As I held the phone to my ear, listening to the sounds of the ICU in
my father’s hospital room as he lay dying, I thought, This is the hard
part. This was the part that I’d prepared my heart for, the inevitable
day that we all knew was coming after my father’s diagnosis of
esophageal cancer nine months prior. Every chemotherapy setback, every
hospital admission, every missed family gathering had led us here. We
knew cancer was going to rob us of our father and my kids of their
grandfather.
He was dying, and his cancer-ridden body would finally be at rest.
I was 1,600 miles away and helpless to do anything but whisper to my
father through the phone I clutched in my hands as I sobbed.
When the nurse got on the phone and said, “It’s over.
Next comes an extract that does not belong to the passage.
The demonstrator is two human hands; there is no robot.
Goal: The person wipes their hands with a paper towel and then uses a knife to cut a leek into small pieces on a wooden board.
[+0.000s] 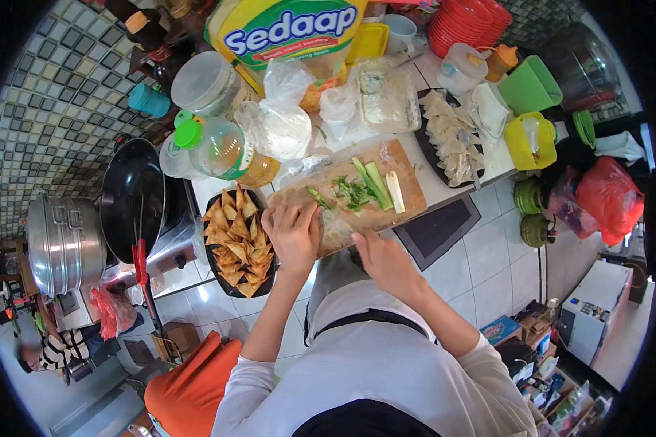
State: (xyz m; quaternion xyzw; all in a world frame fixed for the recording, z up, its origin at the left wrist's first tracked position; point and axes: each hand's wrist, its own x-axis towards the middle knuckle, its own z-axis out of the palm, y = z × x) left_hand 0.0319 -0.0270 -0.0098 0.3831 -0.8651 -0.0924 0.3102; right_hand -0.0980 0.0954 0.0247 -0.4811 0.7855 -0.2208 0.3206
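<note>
The cutting board (408,171) is slanted lengthwise, up rightward. The left hand (294,229) is curled over its left end; any grip by the right hand (386,261) cannot be told. Green stalks (379,182) on it are pointed away, tipped left.

Branded "Sedaap" in big, rounded, blue-edged letters across the front of a large yellow-and-green bag (288,33) at the back of the worktop (504,162).
Printed in much smaller type on the red band (301,50) beneath that name, and again just under the band, but too fine to read with certainty. Too small to make out on the bottle (223,149)'s green label (238,166).
</note>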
He’s gone,” I breathed a sigh of relief.
My father was at peace.
The worst was over, I told myself.
But my grief journey was just starting. And it’s been excruciating, painful, and wonderful, all in different stages.
Though it’s been five years since the day I said goodbye to my
father, I still grieve him every day. Not a day goes by that my heart
doesn’t feel the pang of sorrow when I want to share a professional
success with him or when I catch a glimpse of his smile on my son’s
face.
I am not over my grief, and I never will be.
And I’m grateful.
Grief is not an emotion that is fleeting like anger or sadness. Some
say grief is a process, but I disagree. By calling grief a “process,”
the implication is that there is an end. A final moment where you say,
“Yup! I’m done now. I don’t miss my dad anymore.”
But that is simply not the case.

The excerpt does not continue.